Exercise description: Here is a listing. Reproduce it exactly.

Record set:

╔══

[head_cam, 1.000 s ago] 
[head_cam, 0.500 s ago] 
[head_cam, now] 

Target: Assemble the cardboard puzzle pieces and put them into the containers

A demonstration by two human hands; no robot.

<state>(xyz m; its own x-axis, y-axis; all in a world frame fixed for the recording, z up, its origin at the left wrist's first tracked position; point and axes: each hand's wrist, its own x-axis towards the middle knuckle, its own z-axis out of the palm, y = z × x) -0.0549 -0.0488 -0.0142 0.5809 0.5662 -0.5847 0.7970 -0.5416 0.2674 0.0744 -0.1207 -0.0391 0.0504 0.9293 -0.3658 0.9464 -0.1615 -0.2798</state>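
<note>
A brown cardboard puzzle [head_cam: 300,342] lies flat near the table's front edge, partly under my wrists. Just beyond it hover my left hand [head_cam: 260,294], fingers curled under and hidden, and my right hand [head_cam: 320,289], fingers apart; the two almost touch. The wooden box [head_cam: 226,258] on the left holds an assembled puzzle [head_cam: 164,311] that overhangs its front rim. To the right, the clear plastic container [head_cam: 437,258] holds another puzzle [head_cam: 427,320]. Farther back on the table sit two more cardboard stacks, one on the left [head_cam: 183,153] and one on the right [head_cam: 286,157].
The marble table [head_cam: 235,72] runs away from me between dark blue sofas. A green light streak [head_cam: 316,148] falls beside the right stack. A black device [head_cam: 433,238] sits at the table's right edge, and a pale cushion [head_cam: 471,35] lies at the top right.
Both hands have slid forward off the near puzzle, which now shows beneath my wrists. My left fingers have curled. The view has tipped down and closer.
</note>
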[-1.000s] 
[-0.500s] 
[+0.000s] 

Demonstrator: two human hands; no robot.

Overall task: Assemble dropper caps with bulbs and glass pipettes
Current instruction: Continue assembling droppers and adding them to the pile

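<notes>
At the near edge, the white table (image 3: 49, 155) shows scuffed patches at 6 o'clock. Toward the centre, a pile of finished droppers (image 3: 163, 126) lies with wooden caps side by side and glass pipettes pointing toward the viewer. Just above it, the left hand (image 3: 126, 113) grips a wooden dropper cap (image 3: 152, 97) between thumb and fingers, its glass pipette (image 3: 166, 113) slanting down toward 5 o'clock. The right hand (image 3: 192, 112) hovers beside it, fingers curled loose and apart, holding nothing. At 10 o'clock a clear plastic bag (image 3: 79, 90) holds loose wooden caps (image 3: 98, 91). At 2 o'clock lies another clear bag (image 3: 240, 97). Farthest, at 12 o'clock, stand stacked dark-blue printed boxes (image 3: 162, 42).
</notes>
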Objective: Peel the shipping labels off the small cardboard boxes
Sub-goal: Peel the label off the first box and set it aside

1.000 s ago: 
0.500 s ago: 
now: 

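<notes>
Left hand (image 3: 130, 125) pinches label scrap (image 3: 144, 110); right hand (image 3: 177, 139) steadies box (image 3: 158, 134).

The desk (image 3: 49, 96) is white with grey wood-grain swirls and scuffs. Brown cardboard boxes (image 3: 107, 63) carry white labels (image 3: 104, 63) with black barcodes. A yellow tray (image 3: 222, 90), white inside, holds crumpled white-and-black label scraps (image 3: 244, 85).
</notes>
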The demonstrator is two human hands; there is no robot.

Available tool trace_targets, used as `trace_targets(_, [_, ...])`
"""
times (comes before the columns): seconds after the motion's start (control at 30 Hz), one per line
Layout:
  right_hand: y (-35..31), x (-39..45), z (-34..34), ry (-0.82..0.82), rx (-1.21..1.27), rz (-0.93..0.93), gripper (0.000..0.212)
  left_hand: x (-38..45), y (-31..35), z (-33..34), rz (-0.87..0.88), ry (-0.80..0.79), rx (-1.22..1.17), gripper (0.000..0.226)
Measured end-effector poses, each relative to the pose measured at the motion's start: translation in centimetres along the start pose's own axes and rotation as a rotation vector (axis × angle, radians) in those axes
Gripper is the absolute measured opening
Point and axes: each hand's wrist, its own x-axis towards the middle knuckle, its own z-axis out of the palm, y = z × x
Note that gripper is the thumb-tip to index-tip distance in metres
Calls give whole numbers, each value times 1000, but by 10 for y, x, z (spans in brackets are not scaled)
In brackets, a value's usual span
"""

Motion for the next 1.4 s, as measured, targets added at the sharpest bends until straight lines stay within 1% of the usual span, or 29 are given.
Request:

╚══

Written response:
[head_cam, 1.000 s ago] 
[head_cam, 0.500 s ago] 
[head_cam, now] 

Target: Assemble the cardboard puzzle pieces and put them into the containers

A demonstration by two human hands; no robot.

<state>(xyz m; its own x-axis, y-axis; all in a world frame fixed for the recording, z up, its origin at the left wrist's first tracked position; point and axes: each hand's wrist, its own x-axis towards the middle knuckle, its own z-axis out of the palm, y = z × x) -0.0549 -0.0488 -0.0142 0.5809 0.5662 -0.5847 0.7970 -0.5416 0.2674 0.0744 -0.1207 -0.0391 0.0504 0.9293 -0.3658 0.9464 -0.1615 -0.2798</state>
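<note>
A brown cardboard puzzle [head_cam: 300,342] lies flat near the table's front edge, partly under my wrists. Just beyond it hover my left hand [head_cam: 260,294], fingers curled under and hidden, and my right hand [head_cam: 320,289], fingers apart; the two almost touch. The wooden box [head_cam: 226,258] on the left holds an assembled puzzle [head_cam: 164,311] that overhangs its front rim. To the right, the clear plastic container [head_cam: 437,258] holds another puzzle [head_cam: 427,320]. Farther back on the table sit two more cardboard stacks, one on the left [head_cam: 183,153] and one on the right [head_cam: 286,157].
The marble table [head_cam: 235,72] runs away from me between dark blue sofas. A green light streak [head_cam: 316,148] falls beside the right stack. A black device [head_cam: 433,238] sits at the table's right edge, and a pale cushion [head_cam: 471,35] lies at the top right.
Both hands have slid forward off the near puzzle, which now shows beneath my wrists. My left fingers have curled. The view has tipped down and closer.
</note>
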[-1.000s] 
[-0.500s] 
[+0.000s] 

Demonstrator: two human hands; no robot.

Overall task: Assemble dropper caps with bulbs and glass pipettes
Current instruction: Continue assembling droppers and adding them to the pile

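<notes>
At the near edge, the white table (image 3: 49, 155) shows scuffed patches at 6 o'clock. Toward the centre, a pile of finished droppers (image 3: 163, 126) lies with wooden caps side by side and glass pipettes pointing toward the viewer. Just above it, the left hand (image 3: 126, 113) grips a wooden dropper cap (image 3: 152, 97) between thumb and fingers, its glass pipette (image 3: 166, 113) slanting down toward 5 o'clock. The right hand (image 3: 192, 112) hovers beside it, fingers curled loose and apart, holding nothing. At 10 o'clock a clear plastic bag (image 3: 79, 90) holds loose wooden caps (image 3: 98, 91). At 2 o'clock lies another clear bag (image 3: 240, 97). Farthest, at 12 o'clock, stand stacked dark-blue printed boxes (image 3: 162, 42).
</notes>
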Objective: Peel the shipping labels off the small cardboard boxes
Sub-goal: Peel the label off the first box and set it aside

1.000 s ago: 
0.500 s ago: 
now: 

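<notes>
Left hand (image 3: 130, 125) pinches label scrap (image 3: 144, 110); right hand (image 3: 177, 139) steadies box (image 3: 158, 134).

The desk (image 3: 49, 96) is white with grey wood-grain swirls and scuffs. Brown cardboard boxes (image 3: 107, 63) carry white labels (image 3: 104, 63) with black barcodes. A yellow tray (image 3: 222, 90), white inside, holds crumpled white-and-black label scraps (image 3: 244, 85).
</notes>
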The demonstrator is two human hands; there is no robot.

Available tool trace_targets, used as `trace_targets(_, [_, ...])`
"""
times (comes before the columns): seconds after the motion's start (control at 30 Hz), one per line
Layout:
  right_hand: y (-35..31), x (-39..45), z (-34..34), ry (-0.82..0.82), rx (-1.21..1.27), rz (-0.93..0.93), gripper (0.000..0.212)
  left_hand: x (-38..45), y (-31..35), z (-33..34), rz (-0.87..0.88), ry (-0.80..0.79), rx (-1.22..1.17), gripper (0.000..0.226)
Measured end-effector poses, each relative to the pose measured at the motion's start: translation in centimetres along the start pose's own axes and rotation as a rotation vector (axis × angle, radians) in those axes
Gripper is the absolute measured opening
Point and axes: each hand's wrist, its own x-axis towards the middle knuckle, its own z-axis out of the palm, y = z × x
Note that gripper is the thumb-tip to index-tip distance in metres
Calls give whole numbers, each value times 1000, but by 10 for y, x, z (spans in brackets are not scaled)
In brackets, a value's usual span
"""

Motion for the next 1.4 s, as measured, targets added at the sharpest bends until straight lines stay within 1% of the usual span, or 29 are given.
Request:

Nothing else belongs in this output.